Your answer must consist solely of the lines from the start of the entries below through the line with "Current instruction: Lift", unchanged.

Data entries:
#####

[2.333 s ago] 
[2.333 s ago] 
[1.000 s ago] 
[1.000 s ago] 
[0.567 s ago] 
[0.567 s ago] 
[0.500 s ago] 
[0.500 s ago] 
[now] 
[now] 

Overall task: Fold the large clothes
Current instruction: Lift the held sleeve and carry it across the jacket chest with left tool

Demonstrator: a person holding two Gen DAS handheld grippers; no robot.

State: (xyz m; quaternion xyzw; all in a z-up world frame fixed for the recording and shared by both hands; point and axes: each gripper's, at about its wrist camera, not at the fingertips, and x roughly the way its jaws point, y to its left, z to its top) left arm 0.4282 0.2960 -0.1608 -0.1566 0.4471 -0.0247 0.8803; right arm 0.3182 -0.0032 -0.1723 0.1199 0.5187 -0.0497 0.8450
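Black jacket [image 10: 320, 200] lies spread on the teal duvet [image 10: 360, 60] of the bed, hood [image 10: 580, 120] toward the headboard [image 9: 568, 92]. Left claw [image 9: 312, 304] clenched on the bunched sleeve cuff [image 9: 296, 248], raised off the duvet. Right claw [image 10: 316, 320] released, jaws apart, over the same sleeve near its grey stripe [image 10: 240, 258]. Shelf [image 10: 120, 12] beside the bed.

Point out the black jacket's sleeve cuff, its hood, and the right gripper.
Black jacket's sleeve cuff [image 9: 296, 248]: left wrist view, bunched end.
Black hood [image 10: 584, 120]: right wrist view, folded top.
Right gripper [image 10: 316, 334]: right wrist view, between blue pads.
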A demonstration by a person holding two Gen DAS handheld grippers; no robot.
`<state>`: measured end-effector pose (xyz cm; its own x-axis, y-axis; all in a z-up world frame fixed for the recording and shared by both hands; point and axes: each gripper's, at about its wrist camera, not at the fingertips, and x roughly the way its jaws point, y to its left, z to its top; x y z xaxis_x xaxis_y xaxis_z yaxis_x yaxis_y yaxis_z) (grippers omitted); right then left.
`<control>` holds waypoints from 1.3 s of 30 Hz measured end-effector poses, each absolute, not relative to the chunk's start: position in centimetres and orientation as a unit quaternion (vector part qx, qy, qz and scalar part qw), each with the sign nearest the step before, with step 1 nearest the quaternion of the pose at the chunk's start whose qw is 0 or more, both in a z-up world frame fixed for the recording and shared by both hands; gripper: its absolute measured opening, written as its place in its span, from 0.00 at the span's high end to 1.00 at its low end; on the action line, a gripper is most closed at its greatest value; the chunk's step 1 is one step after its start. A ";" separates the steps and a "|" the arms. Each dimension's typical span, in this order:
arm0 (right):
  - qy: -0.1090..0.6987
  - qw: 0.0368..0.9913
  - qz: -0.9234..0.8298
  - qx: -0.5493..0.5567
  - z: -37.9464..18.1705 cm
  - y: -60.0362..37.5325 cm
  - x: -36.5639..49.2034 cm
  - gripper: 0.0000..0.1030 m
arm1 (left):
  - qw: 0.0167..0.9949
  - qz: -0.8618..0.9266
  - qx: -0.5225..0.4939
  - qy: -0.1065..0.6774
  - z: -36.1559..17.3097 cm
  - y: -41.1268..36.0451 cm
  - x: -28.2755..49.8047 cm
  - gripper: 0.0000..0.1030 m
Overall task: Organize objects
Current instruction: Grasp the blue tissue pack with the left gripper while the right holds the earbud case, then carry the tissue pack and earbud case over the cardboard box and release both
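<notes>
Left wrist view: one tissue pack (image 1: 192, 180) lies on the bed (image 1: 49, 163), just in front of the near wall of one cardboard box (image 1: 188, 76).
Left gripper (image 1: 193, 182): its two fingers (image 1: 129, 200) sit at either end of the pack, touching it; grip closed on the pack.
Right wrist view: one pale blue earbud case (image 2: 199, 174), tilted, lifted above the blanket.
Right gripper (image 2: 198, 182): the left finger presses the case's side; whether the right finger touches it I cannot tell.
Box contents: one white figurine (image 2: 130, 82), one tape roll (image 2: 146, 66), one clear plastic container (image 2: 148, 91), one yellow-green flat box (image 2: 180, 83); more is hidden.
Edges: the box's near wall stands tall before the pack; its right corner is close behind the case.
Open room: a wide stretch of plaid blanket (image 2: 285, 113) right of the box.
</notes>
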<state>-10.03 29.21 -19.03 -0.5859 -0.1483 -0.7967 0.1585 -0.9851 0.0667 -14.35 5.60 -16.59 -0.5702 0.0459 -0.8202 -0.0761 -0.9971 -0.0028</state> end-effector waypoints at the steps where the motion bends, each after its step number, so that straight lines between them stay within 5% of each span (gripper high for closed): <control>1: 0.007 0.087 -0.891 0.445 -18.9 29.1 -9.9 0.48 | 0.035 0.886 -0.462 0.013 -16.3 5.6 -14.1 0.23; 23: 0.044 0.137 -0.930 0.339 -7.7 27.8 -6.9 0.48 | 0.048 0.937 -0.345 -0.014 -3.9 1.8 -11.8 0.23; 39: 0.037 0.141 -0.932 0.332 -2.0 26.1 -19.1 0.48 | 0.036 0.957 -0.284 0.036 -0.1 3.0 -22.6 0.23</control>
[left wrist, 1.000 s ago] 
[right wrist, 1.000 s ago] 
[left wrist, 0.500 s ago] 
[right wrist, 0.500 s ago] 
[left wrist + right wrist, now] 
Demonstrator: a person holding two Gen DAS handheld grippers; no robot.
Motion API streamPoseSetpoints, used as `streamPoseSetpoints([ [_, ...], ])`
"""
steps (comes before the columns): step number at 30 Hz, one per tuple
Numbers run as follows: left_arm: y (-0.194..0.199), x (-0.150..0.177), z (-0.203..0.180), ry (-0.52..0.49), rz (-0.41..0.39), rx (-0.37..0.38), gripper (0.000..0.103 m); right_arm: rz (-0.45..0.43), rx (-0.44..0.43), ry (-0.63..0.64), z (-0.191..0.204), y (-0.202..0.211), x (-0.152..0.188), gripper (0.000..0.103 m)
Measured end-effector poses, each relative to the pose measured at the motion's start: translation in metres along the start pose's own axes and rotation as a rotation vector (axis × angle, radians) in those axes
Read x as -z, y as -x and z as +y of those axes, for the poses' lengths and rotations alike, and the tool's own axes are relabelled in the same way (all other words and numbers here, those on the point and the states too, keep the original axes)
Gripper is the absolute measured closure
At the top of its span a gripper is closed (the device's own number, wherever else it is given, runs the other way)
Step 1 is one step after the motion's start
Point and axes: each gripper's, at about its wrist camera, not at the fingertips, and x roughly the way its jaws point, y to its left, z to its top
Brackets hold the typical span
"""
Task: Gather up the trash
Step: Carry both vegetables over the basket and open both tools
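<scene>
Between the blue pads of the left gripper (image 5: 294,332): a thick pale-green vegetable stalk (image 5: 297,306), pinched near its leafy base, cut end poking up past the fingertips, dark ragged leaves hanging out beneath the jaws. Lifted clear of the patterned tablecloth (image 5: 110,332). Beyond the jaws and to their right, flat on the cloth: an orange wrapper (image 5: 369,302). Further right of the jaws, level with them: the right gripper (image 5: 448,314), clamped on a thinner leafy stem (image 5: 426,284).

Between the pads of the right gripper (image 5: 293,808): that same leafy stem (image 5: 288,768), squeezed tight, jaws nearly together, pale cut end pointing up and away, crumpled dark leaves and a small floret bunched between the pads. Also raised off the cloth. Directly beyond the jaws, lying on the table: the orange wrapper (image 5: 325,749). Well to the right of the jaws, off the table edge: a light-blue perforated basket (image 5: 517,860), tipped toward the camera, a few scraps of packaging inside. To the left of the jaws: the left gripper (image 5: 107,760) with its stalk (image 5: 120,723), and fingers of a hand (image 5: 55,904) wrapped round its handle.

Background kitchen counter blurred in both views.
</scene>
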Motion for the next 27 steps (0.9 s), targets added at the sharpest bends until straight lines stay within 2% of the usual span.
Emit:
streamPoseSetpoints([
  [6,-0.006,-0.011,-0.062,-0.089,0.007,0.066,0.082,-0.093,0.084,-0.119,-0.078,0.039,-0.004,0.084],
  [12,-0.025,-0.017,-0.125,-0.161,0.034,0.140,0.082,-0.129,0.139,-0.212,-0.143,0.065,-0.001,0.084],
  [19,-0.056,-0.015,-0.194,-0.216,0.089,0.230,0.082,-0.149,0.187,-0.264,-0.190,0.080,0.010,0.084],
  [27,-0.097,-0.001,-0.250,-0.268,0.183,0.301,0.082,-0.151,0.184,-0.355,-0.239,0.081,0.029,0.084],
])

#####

OUTPUT OF THE EXERCISE:
[2.333 s ago] 
[2.333 s ago] 
[1.000 s ago] 
[1.000 s ago] 
[0.567 s ago] 
[0.567 s ago] 
[0.500 s ago] 
[0.500 s ago] 
[now] 
[now] 

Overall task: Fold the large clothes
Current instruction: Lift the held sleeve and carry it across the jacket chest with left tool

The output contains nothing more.